Susan Moore Johnson studies and teaches about teacher policy, organizational change, and administrative practice. A former high-school teacher and administrator, she has a continuing research interest in the work of teachers and the reform of schools. She has studied the leadership of superintendents, the effects of collective bargaining on schools, the use of incentive pay plans for teachers, and the school as a context for adult work. Currently, Johnson and a group of advanced doctoral students are engaged in a multiyear research study, The Project on the Next Generation of Teachers, that examines how best to recruit, support, and retain a strong teaching force in the next decade. The project, which is funded by several foundations, includes studies of hiring practices, alternative certification programs, new teachers' attitudes toward careers, and new teachers' experiences with colleagues. Johnson served as academic dean of the Ed School from 1993 to 1999. She has taught in the School's summer institute programs for administrators and teachers since 1989. For more information, please read the article on her research, the article on the research of the Project on the Next Generation of Teachers in HGSE News, an interview with Dr. Johnson on the needs of educators in the current climate of high-stakes testing, or visit the Project on the Next Generation of Teachers web site.
Retention and Support of Teachers in High-Poverty Schools, Bill and Melinda Gates Foundation, (2011-2012) Low-income schools often have great difficulty retaining effective teachers, who tend to transfer to whiter, wealthier schools when positions become available. This steady exodus means that low-income students are routinely taught by inexperienced teachers, that students experience the disruption and loss caused by teacher turnover, and that schools do not increase their instructional capacity over time. In this project, which we began in 2010 with funding from the Ford Foundation, we seek to understand and explain how high-poverty schools can support and retain good teachers.

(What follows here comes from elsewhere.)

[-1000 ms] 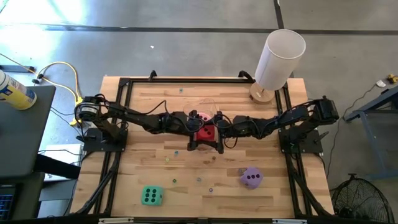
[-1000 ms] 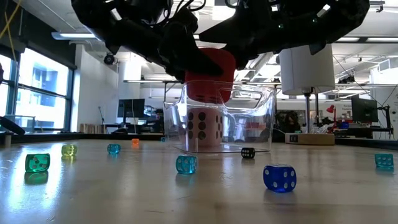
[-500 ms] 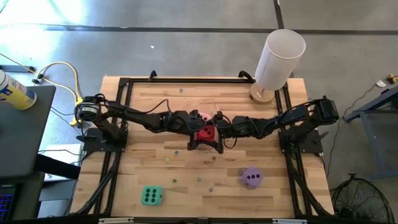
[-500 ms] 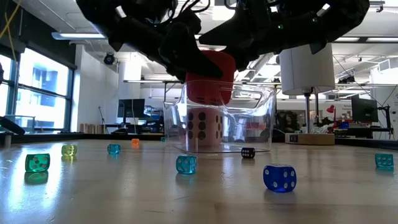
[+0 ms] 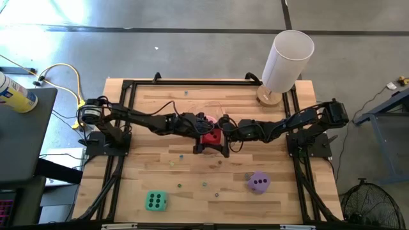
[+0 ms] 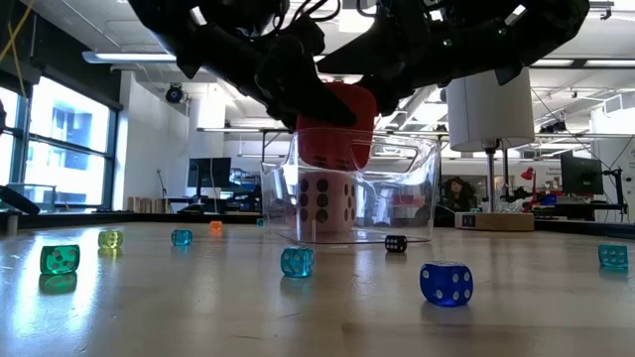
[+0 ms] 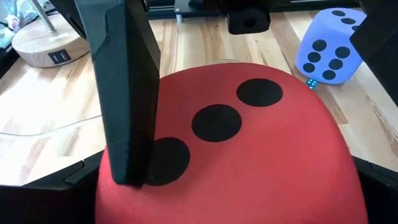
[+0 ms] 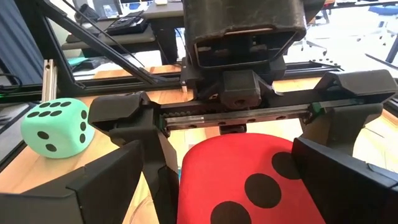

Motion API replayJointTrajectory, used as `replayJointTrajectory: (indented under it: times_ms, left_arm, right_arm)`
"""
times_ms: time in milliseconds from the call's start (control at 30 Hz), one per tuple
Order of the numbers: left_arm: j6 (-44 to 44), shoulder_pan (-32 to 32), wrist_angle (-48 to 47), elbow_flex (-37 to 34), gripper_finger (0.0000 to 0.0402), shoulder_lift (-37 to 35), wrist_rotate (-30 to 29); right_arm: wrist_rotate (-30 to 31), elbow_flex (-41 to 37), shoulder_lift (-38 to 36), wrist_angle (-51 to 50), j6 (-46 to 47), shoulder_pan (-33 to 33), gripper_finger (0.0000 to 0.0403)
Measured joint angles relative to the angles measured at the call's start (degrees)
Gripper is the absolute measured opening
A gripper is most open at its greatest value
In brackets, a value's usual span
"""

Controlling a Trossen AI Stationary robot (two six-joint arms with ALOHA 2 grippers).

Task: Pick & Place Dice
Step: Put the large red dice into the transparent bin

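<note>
The red die (image 6: pixel 337 124) sits tilted in the mouth of the clear bin (image 6: pixel 417 198), half above its rim. It seems to rest on the pink die (image 6: pixel 322 203) inside. My left gripper (image 5: pixel 206 134) and my right gripper (image 5: pixel 219 135) meet over the bin from the table's left and right. Both are open wide, with the red die (image 8: pixel 249 183) between their fingers. The green die (image 5: pixel 155 201) and the purple die (image 5: pixel 258 182) lie on the table near its front edge. My left gripper has one finger (image 7: pixel 127 93) lying across the red die's three-pip face (image 7: pixel 214 121); whether it touches that face I cannot tell. My right gripper's fingers (image 8: pixel 348 180) stand on either side of the die; whether they touch it I cannot tell.
Small hard dice are scattered on the table: blue (image 6: pixel 445 283), teal (image 6: pixel 297 261), green (image 6: pixel 60 259), black (image 6: pixel 395 243). A white cylinder on a wooden base (image 5: pixel 287 61) stands at the far right corner. Bare wood lies between the green and purple dice.
</note>
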Motion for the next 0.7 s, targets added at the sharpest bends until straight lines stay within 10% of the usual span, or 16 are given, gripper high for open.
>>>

Between fall and winter of 2010 and 2011, we identified and gained approval to study six high-poverty schools in Boston. These schools are located in different parts of the city and, as a group, include elementary, middle, K-8, and high schools. Each school is demographically diverse and serves large proportions of low-income students. We have interviewed 90 teachers and administrators in these schools and gathered documents and data about them. All interviews have been transcribed and we are just beginning to analyze the interviews.
We plan a set of at least three papers based on these data as well as a comprehensive literature review on the topic of staffing high-poverty schools. To complete this work, we are requesting $40,000 from the Bill and Melinda Gates Foundation.
Teacher Retention, Student Performance, and School Context Project on the Next Generation of Teachers, Ford Foundation, (2010-2011) Research about teacher transfers has relied largely on large data sets and focused on individual teachers qualifications and career decisions. In this study, we expand that focus to include the school organization and its role in teachers employment patterns. We seek to understand the choices of individuals within the context of the schools where they work. What conditions and practices either serve to attract teachers, retain them, or cause them to leave? How do low-income schools that effectively retain teachers and succeed academically differ from those that experience repeated turnover and low academic performance?